━━━━━ Dataset content ━━━━━

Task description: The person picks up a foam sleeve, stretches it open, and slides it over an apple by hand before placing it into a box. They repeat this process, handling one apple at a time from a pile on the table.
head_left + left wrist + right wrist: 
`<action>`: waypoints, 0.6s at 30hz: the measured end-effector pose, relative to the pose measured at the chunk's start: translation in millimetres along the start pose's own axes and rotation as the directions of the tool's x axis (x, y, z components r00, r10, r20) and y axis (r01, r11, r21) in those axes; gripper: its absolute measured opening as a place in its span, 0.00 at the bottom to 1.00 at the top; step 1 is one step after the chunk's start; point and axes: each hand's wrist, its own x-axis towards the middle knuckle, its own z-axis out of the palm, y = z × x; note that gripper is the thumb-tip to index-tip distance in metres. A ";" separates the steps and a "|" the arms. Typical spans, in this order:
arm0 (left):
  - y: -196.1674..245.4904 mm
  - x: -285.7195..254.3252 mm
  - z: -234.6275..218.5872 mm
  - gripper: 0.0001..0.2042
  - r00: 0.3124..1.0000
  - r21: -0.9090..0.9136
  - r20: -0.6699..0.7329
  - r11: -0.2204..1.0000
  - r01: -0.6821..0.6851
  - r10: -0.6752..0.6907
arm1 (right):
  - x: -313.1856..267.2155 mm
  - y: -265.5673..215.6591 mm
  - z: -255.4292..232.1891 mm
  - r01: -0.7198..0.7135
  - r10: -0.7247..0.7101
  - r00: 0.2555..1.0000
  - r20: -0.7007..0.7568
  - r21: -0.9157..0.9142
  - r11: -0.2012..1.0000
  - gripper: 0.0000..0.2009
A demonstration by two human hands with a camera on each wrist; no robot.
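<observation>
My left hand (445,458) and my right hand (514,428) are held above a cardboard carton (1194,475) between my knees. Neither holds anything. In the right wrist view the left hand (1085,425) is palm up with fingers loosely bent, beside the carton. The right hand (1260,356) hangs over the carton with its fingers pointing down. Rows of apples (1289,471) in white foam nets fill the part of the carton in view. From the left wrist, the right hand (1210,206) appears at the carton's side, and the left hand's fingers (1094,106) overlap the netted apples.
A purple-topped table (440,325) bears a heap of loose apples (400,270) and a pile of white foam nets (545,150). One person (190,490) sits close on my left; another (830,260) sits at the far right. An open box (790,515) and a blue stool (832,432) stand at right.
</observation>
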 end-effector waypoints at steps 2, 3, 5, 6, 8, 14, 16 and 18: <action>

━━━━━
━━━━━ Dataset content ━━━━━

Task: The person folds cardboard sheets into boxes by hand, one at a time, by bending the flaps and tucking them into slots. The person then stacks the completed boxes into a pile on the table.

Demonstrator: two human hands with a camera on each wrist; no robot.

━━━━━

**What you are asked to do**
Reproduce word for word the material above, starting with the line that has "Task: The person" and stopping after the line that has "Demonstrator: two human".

**Solution for this problem**
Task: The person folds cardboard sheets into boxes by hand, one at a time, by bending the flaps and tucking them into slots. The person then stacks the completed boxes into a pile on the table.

Demonstrator: two human hands with a camera on each wrist; no robot.

This is the complete answer.